An accomplished portrait painter can equally capture a sense of honesty. A moment in time can be frozen in paint. Even better, in the hands of the truly gifted, a painting can reveal future outcomes. Such was the case with John Singer Sargent's "The Daughters of Edward Darley Boit."
Sargent's painting captures the four daughters of the wealthy, expatriate American couple Edward Darley and Mary Louisa Cushing Boit. The painting was unconventionally arranged upon a square canvas, with unequal importance given to the various girls in the picture.
John Singer Sargent portrayed the four daughters with the youngest in the foreground clutching her doll. The doll seems to signify innocence and youth. But then, as we view the rest in the painting, we see the remaining three sisters receding into the background. Into the shadows and darkness.
Strangely, none of the four girls in the painting ever married, despite their family's wealth and privilege. Did Sargent somehow intuit the unfortunate trajectory of their future? Did he sense that something was amiss, which informed his unconventional painting design?
Artists are often seen by others as somewhat different. Attuned to a heightened frequency and perception of the world around them. It's one of the things I love about creative, artistic people.

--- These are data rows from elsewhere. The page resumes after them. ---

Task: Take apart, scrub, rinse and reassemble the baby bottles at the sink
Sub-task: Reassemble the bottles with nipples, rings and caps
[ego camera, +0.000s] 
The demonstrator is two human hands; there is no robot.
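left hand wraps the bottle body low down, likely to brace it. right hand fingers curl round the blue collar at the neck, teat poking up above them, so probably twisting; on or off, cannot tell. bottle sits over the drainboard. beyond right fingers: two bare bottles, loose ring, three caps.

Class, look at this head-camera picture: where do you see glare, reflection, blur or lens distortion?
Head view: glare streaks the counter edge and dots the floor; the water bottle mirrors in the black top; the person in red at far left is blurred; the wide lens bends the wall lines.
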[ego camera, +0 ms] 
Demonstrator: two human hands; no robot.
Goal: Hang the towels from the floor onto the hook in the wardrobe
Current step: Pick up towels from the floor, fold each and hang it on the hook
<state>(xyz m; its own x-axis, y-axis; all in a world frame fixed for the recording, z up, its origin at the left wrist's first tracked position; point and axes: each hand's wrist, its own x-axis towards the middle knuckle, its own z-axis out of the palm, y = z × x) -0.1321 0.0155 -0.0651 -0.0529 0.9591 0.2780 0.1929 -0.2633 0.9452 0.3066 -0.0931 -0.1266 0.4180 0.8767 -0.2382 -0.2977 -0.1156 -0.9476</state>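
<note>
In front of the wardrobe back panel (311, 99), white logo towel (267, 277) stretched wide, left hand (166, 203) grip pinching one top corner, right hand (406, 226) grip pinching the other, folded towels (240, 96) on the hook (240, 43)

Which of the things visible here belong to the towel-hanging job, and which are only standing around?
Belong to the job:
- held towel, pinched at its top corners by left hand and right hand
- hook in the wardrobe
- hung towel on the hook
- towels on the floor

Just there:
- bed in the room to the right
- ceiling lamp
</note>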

Yesterday I was listening to the NPR radio show "Fresh Air" with host Terry Gross. She was interviewing the actor Tom Hanks. At one point, Terry asked Tom about his Twitter posts. Apparently, Tom likes to post pictures of things like lost gloves and mittens.

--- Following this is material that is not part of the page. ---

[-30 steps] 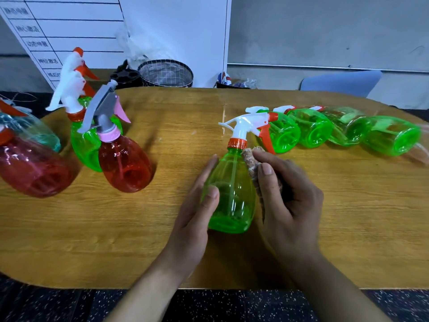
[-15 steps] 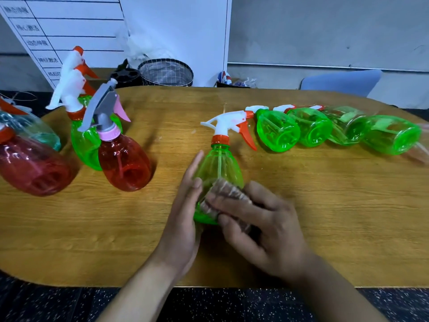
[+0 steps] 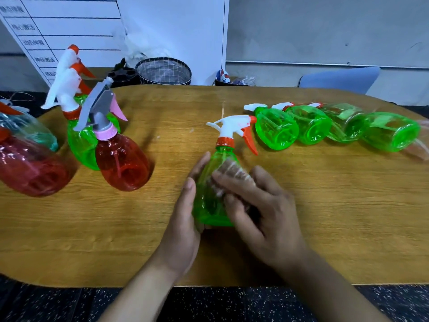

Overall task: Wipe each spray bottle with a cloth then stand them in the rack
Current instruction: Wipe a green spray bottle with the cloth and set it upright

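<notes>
Left hand (image 3: 183, 228) steadying upright green bottle (image 3: 210, 203) on bench (image 3: 325, 217), right hand (image 3: 262, 217) pressing cloth (image 3: 232, 170) (blurred) against it

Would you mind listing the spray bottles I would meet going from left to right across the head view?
Red bottle at the left edge → red bottle with the grey and pink sprayer → green bottle being wiped → four green bottles lying in a row, from to.

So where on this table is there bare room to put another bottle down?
Bare wood lies between the red bottle and the left hand, and before the lying green bottles, right of the right hand. The left edge is crowded.
</notes>
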A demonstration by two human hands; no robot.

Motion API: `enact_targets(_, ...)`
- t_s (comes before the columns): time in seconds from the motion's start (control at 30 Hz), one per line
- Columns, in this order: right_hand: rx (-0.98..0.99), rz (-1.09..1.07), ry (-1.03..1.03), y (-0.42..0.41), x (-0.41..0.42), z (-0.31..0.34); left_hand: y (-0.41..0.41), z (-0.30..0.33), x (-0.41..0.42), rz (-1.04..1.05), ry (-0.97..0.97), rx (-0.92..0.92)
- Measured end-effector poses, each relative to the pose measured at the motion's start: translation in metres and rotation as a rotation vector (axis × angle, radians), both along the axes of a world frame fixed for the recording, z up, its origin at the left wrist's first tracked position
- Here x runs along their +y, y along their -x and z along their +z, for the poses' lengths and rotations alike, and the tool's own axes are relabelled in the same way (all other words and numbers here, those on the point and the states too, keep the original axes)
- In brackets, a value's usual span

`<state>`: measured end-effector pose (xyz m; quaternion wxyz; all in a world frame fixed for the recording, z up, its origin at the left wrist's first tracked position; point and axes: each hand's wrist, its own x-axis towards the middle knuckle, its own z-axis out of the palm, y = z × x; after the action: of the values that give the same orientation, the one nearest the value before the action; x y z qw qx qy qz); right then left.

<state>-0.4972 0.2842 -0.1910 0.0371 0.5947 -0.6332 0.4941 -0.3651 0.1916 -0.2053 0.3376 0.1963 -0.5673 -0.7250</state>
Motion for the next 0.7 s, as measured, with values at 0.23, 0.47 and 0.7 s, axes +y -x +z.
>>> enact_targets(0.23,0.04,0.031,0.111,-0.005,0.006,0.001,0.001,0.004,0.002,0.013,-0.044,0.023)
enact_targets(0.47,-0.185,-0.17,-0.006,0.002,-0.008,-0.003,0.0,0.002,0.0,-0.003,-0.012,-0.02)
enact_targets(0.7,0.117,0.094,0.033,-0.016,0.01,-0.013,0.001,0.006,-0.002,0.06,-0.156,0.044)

Terry Gross asked Tom Hanks why he posts such unusual photos. Hanks explained that there was something inherently sad about a single, lost mitten on the sidewalk. Further, he described how sometimes the wind lifts these lost and forgotten items. Which makes them look like they're "walking" down the street. As if they are looking for their separated companion. Hanks felt like each lost item contained a unique story.
Tom Hanks' eye for lost articles of clothing and abandoned mittens illustrates perfectly the "eye" of an artist. Creative, artful people are able to see the world in unique and different ways. And then they often portray these insights and visions via their photographs, movies, paintings, writings and more. Just like John Singer Sargent knew to portray the Boit sisters in a foreboding sort of way.

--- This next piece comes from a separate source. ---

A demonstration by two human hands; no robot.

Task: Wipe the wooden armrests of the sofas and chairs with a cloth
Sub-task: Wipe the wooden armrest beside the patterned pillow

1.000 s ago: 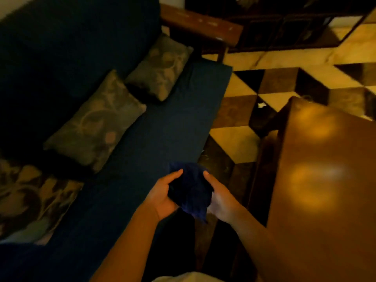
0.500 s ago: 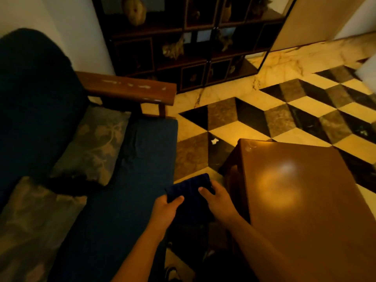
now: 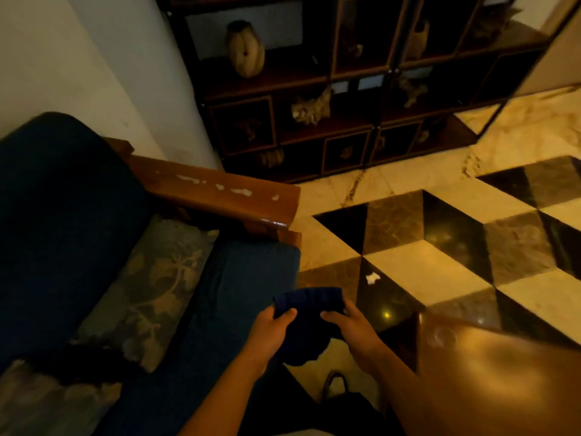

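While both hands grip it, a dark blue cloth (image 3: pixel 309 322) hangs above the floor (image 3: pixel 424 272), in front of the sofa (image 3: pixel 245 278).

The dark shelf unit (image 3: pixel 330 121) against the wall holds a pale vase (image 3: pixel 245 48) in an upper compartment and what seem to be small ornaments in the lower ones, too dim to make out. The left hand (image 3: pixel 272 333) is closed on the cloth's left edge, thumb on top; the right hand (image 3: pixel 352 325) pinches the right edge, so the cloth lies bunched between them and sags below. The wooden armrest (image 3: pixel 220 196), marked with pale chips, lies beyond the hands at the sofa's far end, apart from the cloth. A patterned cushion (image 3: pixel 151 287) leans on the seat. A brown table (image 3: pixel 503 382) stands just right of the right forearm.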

The best of portrait artists are able to ferret out the deeper truth of their subjects. Beyond likeness, they sense and uncover the interiority of their subjects. They reveal the essence of the sitter. Which can be joyful or sad.
Check out this moving and brilliant painting of Robin Williams by painter Tony Pro.
Portraiture in the hands of a sensitive and accomplished artist can reveal things that elude photography. Emotional pain, longing, hope, loss and more can be revealed on the canvas. If the artist has both the technical facility and emotional sensitivity to see the sitter's nuanced clues.
John Singer Sargent was celebrated as one of the great portraitists and painters of his time. Beyond portraits, landscapes and still life, he could even find the translucent beauty in a squid!
There is joy and sorrow to be found in the faces of others. Even in the landscape, as Tom Hanks discovered with forgotten mittens and gloves.
As artists and creative people, our job is to plumb these creative depths and uncover the beauty, sorrow, joy and truth. Because when we succeed, we freeze in time a bit of our humanity and shared existence.
Such artistic contributions help others to see and sometimes bring us all a bit closer. And in a world of pain, war, sorrow and uncertainty, anything that brings us closer is a welcome thing indeed.